**What is expected**:
Only a number is expected here: the count of lines in this data where "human" occurs.

**Stored items**:
#####
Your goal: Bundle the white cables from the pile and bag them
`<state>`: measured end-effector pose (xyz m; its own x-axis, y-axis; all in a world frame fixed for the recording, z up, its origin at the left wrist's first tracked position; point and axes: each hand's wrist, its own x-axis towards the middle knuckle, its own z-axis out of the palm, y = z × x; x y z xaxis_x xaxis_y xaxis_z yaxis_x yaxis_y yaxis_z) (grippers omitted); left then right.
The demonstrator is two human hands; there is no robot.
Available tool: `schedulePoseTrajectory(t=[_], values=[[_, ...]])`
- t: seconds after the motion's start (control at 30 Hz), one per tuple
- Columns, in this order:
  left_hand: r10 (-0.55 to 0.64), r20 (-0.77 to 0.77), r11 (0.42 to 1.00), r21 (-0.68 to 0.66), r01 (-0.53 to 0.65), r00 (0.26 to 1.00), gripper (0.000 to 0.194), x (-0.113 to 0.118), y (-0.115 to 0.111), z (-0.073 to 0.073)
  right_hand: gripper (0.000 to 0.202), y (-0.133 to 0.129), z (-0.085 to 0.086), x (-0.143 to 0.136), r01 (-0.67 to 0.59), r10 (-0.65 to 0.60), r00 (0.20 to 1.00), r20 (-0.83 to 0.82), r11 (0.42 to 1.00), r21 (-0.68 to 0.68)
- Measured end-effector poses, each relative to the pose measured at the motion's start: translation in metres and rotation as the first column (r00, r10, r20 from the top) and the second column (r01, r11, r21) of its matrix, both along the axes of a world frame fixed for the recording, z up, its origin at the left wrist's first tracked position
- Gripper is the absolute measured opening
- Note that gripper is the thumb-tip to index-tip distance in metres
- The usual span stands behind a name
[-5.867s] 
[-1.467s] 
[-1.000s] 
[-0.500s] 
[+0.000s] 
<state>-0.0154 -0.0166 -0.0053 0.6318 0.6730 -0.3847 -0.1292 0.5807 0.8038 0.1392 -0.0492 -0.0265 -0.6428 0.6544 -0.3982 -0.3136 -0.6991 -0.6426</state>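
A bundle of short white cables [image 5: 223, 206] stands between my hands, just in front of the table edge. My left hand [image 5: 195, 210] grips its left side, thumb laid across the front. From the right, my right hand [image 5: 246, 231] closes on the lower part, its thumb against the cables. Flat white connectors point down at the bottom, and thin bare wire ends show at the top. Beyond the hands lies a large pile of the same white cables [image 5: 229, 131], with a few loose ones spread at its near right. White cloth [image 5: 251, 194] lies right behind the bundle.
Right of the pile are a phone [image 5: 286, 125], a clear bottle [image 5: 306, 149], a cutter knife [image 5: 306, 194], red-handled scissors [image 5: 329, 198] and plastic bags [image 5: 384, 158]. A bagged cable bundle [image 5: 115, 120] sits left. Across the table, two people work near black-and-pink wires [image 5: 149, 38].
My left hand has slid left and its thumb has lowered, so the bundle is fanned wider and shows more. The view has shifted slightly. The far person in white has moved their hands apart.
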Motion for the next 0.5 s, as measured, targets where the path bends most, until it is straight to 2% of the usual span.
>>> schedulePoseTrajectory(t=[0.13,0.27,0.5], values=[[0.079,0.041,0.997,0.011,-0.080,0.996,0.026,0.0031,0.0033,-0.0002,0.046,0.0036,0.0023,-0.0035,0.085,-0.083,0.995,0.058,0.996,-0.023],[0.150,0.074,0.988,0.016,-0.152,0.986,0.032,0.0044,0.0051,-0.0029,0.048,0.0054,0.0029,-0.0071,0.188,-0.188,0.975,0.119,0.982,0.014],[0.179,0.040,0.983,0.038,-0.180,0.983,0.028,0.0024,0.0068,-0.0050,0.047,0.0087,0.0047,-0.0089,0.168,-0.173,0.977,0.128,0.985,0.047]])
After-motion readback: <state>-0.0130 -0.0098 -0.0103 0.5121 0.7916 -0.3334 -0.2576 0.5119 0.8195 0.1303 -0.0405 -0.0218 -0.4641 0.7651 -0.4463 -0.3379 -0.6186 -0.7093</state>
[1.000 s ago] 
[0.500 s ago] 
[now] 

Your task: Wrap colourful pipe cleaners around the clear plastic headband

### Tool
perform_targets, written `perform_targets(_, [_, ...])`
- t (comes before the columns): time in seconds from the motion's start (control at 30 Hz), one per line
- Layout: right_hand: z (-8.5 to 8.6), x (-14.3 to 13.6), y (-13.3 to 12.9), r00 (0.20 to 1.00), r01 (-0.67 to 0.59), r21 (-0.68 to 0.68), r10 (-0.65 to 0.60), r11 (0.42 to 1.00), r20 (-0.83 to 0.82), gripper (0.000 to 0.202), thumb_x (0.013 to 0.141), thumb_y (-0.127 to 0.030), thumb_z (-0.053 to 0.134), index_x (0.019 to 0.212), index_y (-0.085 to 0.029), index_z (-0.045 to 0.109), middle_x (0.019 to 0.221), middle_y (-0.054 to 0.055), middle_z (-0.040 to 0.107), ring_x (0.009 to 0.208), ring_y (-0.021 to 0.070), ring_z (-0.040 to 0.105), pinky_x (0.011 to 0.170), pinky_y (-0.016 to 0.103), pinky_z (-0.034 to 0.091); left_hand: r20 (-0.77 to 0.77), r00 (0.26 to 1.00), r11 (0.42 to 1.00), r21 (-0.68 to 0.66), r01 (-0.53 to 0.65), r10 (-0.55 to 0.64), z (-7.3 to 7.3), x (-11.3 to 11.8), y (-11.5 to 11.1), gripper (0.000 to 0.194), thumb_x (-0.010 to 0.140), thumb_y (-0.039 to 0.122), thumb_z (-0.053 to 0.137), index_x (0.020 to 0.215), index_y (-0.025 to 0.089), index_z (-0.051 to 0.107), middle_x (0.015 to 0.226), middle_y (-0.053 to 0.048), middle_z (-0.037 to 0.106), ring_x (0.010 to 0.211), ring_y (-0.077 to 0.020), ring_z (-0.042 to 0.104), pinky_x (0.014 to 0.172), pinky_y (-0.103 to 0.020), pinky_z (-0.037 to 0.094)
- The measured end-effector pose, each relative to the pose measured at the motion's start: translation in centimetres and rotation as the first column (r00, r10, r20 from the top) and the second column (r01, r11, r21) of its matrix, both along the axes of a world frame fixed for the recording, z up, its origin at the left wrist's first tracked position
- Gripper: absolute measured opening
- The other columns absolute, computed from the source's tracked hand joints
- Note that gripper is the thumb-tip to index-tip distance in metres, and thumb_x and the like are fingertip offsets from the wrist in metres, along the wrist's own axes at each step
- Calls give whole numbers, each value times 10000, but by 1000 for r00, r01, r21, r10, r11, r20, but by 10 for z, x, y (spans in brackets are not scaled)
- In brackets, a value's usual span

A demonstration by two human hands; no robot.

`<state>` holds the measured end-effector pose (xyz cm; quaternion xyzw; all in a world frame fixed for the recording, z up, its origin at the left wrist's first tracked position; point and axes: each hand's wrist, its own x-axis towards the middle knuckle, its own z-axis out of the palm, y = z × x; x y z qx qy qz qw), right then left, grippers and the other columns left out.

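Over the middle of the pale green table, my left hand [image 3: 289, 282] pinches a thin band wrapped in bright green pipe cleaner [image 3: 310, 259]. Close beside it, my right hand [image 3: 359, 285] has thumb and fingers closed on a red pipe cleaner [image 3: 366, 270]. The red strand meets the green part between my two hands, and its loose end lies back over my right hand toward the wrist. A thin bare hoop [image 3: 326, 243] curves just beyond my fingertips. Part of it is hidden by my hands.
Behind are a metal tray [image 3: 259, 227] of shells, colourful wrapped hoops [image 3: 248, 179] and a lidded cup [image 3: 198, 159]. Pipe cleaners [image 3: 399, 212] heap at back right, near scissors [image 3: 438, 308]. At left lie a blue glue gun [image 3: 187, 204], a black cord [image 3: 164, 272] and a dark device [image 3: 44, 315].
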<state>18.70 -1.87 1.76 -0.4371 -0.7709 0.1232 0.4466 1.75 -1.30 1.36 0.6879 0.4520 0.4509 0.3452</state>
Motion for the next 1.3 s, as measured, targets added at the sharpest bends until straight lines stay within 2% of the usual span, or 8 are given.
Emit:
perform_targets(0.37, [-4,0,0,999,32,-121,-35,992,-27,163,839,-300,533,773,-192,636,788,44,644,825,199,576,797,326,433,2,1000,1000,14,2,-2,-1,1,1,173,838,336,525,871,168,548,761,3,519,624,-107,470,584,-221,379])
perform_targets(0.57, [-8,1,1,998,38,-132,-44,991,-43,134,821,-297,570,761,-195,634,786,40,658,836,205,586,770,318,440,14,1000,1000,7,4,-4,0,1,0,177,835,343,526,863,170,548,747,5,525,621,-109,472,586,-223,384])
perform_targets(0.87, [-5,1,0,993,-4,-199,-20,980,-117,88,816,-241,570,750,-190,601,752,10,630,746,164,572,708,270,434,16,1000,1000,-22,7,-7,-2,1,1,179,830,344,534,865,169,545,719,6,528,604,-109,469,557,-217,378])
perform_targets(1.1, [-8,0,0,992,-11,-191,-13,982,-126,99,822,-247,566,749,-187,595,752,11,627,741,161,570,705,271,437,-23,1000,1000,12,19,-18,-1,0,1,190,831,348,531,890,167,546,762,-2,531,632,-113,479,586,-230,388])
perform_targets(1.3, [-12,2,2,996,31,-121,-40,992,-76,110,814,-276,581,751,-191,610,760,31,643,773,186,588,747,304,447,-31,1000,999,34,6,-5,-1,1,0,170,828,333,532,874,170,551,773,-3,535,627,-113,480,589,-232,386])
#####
**Output of the exercise**:
2